_Work to complete_. Tally every line of the material where "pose" occurs, then write the total by itself.

*** Opening of Data below ***

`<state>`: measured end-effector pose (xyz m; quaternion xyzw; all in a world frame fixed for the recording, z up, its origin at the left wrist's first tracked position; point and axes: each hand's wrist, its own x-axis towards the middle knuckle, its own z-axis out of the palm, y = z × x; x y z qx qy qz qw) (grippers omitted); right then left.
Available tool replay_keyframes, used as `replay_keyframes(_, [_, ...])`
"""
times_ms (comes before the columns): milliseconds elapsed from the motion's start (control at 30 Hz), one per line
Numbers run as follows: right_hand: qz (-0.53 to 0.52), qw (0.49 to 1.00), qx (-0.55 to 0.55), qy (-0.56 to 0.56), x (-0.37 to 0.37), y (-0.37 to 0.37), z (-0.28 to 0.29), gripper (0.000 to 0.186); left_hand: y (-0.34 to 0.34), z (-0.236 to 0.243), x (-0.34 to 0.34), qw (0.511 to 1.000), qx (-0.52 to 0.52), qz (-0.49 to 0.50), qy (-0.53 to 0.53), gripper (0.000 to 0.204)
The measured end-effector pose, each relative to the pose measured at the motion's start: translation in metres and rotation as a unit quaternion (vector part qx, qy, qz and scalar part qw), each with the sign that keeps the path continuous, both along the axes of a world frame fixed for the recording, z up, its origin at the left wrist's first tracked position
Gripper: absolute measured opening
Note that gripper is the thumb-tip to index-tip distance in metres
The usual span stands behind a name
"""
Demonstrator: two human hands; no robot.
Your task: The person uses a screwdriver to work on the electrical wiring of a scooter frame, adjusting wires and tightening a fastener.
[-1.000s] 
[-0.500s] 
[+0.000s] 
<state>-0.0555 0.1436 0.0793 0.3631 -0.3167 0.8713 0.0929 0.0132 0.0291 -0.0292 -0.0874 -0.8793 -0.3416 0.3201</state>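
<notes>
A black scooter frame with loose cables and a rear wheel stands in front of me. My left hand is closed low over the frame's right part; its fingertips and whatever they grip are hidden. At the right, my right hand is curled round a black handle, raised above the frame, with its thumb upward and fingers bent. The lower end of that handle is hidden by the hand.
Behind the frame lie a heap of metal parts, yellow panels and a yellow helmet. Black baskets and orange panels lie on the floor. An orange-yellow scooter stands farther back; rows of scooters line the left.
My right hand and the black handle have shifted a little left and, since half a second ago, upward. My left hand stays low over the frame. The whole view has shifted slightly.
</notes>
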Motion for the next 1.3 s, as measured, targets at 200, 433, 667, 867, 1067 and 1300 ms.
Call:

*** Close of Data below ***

_Solution to the problem_. 2